→ Your goal
Show me each line of the listing below where the word "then" appears.

→ Recorded data
....

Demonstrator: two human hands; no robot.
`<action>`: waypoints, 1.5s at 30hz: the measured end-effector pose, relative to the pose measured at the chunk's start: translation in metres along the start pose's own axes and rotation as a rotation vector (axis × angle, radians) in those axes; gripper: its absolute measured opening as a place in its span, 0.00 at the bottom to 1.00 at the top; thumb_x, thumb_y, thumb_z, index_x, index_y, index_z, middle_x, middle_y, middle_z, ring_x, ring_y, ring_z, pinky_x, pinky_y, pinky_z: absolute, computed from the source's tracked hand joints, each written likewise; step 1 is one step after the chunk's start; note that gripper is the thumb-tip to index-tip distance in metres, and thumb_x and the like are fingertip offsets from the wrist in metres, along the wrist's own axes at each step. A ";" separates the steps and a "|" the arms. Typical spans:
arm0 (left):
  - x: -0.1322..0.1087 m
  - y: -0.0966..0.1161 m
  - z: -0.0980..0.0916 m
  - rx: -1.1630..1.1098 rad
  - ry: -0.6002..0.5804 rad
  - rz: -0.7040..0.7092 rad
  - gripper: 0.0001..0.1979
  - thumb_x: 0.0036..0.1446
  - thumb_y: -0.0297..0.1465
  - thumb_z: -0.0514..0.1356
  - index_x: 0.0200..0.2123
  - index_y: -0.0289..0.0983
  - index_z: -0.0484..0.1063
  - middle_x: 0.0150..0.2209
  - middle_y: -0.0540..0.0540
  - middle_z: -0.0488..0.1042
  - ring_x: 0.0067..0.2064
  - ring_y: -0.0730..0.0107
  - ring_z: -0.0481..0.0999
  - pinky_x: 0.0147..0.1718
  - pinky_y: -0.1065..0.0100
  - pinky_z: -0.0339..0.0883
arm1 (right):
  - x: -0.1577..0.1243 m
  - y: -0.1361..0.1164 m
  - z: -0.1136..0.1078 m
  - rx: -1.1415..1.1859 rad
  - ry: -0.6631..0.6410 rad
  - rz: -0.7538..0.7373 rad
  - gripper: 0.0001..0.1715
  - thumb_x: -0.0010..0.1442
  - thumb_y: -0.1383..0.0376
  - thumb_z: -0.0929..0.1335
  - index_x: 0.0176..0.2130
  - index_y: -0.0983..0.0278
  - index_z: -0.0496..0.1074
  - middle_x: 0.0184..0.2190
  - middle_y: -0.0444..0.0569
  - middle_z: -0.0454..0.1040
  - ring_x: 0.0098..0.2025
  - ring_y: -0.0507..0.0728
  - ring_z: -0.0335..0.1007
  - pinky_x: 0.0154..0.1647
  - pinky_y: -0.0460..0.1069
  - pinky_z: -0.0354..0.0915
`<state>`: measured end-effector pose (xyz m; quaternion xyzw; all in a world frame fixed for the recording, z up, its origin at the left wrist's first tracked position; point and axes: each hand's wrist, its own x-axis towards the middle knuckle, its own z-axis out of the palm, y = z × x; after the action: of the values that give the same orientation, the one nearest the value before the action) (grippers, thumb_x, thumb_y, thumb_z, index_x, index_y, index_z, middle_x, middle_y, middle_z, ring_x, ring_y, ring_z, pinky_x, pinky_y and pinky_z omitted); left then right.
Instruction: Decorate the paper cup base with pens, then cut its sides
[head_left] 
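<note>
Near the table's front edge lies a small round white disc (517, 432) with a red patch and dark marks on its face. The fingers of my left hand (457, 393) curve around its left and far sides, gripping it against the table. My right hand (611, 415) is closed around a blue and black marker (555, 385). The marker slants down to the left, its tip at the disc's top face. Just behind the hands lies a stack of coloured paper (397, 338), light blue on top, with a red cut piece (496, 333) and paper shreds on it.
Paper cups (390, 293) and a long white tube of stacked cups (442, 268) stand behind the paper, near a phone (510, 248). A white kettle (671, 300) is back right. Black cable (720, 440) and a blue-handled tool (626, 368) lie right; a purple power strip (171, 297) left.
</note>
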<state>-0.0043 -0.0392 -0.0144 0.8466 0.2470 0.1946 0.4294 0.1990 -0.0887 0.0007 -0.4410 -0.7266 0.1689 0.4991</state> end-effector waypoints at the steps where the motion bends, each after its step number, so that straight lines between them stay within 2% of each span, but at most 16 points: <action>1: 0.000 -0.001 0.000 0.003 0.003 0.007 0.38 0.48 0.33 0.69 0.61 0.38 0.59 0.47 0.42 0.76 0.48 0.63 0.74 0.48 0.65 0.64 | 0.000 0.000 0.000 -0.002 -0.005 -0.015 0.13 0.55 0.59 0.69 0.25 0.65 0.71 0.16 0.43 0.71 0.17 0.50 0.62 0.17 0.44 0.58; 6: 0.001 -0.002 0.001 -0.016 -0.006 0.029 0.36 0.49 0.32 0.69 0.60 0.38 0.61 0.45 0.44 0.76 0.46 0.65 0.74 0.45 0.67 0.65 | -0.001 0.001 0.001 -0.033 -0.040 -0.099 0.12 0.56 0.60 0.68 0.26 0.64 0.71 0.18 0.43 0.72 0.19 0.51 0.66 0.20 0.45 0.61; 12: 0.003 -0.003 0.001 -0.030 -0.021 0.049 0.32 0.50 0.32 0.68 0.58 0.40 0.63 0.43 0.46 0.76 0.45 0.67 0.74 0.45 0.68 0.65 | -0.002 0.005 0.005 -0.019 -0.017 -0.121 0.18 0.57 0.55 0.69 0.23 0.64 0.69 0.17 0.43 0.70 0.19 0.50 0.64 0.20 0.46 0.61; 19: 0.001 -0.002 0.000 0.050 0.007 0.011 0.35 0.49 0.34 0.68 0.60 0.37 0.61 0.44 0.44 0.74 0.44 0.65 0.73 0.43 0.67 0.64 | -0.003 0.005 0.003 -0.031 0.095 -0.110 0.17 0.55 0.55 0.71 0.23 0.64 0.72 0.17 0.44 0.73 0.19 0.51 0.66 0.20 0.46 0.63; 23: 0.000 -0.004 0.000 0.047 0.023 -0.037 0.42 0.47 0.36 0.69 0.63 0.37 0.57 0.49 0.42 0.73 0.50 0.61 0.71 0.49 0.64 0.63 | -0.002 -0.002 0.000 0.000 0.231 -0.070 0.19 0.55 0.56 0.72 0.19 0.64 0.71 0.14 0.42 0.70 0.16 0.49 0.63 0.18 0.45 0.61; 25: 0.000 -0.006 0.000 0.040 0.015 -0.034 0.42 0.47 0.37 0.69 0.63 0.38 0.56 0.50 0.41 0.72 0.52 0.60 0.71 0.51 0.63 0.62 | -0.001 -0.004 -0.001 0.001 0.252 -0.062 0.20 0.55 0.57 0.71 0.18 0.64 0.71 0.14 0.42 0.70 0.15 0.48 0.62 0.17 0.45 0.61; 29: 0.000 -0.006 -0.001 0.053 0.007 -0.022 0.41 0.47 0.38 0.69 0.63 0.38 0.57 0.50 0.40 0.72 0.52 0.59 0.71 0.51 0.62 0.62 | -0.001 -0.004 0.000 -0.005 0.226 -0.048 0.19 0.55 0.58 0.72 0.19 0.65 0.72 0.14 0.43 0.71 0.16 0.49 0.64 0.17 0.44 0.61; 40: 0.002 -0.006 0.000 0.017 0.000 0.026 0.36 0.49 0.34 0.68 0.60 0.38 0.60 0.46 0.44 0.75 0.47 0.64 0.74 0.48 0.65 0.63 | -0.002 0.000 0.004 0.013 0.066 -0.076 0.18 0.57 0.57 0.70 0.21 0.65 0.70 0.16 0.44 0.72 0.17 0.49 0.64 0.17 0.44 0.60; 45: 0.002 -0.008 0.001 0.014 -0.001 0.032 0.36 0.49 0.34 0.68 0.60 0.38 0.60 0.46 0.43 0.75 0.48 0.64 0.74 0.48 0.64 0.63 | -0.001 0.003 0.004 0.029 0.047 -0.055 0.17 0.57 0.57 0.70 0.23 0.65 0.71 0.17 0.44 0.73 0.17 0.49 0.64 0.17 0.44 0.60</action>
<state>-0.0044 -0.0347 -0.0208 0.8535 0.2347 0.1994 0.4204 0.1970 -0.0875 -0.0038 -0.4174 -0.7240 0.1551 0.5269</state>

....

→ Response
`<state>`: measured end-effector pose (xyz m; quaternion xyzw; all in a world frame fixed for the recording, z up, its origin at the left wrist's first tracked position; point and axes: each hand's wrist, its own x-axis towards the middle knuckle, its own z-axis out of the palm, y = z × x; after the action: of the values that give the same orientation, the one nearest the value before the action) (grippers, thumb_x, thumb_y, thumb_z, index_x, index_y, index_z, middle_x, middle_y, middle_z, ring_x, ring_y, ring_z, pinky_x, pinky_y and pinky_z omitted); left then right.
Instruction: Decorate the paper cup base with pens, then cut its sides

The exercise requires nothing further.